As a young child, the orphan Pip lives with his sister and brother-in-law, the village blacksmith. On Christmas Eve, Pip is walking through the marshes when he meets an escaped convict who threatens him into bringing back food and a file to break the leg-irons. On Christmas Day, the convict is captured and returned to the prison ships known as The Hulks. He never reveals Pip’s assistance when he is caught and asked how he escaped his irons. Much later, young Pip is sent to entertain Miss Havisham, a wealthy old lady who lives in a mansion known as Satis House.
Miss Havisham is a bitter woman who was jilted on her wedding day long ago. She still wears her wedding gown, and the now-rotten wedding cake sits atop her dining room table. Her adopted daughter, Estella, is beautiful, and Pip instantly falls in love with her. But Estella is cold and distant. Over time, she softens somewhat toward Pip, but her affection is erratic. She tells him she can never love anyone. Pip is dismissed from Miss Havisham’s service and becomes an apprentice to Joe. But Estella has instilled in him a shame in his commonness. He longs to be a gentleman, not a blacksmith. His discontent grows.

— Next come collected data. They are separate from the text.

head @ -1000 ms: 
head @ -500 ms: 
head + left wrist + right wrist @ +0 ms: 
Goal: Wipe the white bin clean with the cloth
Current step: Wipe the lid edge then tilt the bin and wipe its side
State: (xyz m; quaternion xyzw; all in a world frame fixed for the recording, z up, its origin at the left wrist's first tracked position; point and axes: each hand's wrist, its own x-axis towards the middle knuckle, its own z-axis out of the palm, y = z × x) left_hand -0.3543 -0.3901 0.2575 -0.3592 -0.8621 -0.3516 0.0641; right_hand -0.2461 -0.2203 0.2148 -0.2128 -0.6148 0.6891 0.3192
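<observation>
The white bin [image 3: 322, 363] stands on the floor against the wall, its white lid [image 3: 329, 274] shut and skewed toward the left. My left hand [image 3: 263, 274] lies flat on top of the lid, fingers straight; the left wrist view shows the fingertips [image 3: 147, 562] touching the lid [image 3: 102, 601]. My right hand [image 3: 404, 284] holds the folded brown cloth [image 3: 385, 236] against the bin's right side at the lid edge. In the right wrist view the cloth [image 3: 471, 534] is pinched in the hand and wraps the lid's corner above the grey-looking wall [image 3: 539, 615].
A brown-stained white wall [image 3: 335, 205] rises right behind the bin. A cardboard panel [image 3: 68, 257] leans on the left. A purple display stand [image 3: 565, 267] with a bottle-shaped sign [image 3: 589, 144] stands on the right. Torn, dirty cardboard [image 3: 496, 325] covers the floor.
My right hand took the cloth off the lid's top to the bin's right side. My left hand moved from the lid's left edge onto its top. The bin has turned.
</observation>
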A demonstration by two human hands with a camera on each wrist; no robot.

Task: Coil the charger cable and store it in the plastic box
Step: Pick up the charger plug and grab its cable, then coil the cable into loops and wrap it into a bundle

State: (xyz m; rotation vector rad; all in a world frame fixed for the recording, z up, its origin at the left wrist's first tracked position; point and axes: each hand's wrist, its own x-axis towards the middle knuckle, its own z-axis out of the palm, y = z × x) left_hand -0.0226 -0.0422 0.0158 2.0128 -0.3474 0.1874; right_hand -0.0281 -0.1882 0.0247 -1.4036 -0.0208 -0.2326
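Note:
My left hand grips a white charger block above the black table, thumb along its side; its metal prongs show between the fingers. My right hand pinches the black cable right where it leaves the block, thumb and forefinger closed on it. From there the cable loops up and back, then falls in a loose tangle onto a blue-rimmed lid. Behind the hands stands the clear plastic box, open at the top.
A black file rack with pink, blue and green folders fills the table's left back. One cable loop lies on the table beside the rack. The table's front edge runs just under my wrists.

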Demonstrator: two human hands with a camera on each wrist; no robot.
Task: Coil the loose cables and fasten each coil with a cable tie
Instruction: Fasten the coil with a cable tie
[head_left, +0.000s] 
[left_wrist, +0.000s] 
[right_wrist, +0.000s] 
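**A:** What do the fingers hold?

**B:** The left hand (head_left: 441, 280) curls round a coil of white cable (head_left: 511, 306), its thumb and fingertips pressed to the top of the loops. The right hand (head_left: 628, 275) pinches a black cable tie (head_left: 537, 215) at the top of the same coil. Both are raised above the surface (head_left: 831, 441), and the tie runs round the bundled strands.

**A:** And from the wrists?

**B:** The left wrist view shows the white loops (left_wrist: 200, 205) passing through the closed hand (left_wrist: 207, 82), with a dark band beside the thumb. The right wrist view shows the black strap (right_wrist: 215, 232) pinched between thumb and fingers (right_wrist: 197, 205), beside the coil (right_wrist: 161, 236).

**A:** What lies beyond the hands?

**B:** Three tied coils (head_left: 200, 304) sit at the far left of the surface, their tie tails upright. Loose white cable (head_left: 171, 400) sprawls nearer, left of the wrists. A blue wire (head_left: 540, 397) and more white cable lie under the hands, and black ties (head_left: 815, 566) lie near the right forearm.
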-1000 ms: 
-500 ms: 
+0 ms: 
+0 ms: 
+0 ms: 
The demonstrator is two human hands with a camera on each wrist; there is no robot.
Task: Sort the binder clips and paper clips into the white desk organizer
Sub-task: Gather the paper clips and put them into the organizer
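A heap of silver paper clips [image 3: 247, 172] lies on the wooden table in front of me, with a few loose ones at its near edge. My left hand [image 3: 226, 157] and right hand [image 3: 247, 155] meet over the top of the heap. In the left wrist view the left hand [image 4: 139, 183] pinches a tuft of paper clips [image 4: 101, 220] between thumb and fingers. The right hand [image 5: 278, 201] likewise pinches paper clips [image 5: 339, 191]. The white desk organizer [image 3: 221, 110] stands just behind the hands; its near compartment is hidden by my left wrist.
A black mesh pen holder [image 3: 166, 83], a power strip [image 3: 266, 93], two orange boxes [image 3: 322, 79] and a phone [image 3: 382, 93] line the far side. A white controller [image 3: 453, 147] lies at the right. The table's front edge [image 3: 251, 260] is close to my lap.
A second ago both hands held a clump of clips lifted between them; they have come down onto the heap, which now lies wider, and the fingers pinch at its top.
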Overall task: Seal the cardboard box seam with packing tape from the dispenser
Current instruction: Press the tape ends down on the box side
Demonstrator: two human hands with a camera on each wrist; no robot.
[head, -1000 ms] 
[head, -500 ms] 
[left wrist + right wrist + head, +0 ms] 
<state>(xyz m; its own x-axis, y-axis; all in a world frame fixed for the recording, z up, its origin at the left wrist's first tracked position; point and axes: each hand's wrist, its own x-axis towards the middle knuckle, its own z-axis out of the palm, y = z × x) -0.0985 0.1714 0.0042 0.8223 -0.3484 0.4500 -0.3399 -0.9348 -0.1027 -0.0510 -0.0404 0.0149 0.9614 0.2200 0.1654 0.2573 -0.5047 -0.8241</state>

One day he learns that an anonymous benefactor has left him an enormous sum of money. He is to move to London, where he will be trained to act as a gentleman. A lawyer, Jaggers, will oversee his inheritance. Pip is certain his benefactor is Miss Havisham, and believes he is being trained as Estella’s future husband. Pip’s happiness is unfathomable as he moves to London, away from the only family and friends he has ever known. He is educated by Mr. Mathew Pocket and strikes a great friendship with his son, Herbert. His wealth and position changes him, and soon Pip leads a dissipated life full of idleness.
He is ashamed of Joe and Biddy, and wants little to do with them. He thinks association with them will lower him in Estella’s eyes. Estella continues to be a powerful factor in his life. She has been trained by Miss Havisham to break men’s hearts, and is constantly put in Pip’s life to toy with him. Even though she warns him she cannot love him, Pip persists in loving her. On his twenty-fourth birthday, Pip learns that his benefactor is not Miss Havisham, but the convict from long ago. He realizes he is not meant for Estella, and also that Miss Havisham deliberately let him assume incorrectly.
As well, he realizes with shame that he has mistreated his good friend Joe, who was always faithful to him. Though Pip is ashamed of the convict, Magwitch, he is grateful and loyal, so he commits himself to protecting Magwitch from the police, who are looking for him. His friend, Herbert Pocket, helps him. Pip’s moral education begins. He decides he can no longer accept the convict’s money. He becomes compassionate towards Magwitch, realizing the depth of the convict’s love for him. He tries to help Magwitch escape, but in the chaos, Magwitch is injured and caught.
Magwitch dies, but not before Pip discovers that adopted Estella is Magwitch’s daughter and tells Magwitch how lovely she is. Estella marries Pip’s enemy, Drummle. Miss Havisham dies, but not before repenting of the bitterness that has ruined her life. She leaves a good deal of money to Herbert Pocket, at Pip’s request, in the hope that it will earn her forgiveness. Pip goes to Joe and Biddy, who have married one another since the death of Pip’s sister. He atones for his sins against them then sets off on his own, determined to make things right in his life. The novel ends when he meets Estella after many years.
She has left Drummle, who has since died. She is remarried. She and Pip part as friends and Pip realizes she will always be a part of his life, as surely as all the other memories of his once-great expectations. The major themes in the novel are all related to ambition, i. e. “great expectations. ” Some issues explored under this umbrella theme are greed, envy, pride, arrogance, ingratitude and unkindness. The primary lesson Pip learns is that uncommon-ness on the inside is more important than uncommon-ness on the outside. He learns contentment and humility and returns to the kindness and generosity that characterized him when he was young.
The themes are related to and presented in the Bildungsroman genre, which is explained in the “Background” section of this guide. Great Expectations is regarded as Dickens “grotesque tragicomic” conception, probably because of the mix of comedy and tragedy that adorns most of his novels. The opening of the novel is a perfect example of the dual mood. There are moments of touching tragedy and sadness, such as young Pip in a cemetery surrounded by his dead family, and Pip being mistreated by his only surviving relative, Mrs. Joe.
At the same time, there is lighthearted comedy, such as when Mr. Pumblechook and Mr. Wopsle weave their tales of how the thief must have stolen the pork pie, when all the time, it was no thief but Pip. Though some of the comic mood is sustained throughout the book, it is definitely not the predominant mood. In fact, the darker moods dominate the text, with mystery and danger always lurking beyond the next page. Miss Havisham presents a grotesque mystery, as does Jaggers’ housekeeper Molly. The unknown and the dreaded are always present, especially toward the end of the novel, when grave events and serious complications completely envelop the plot.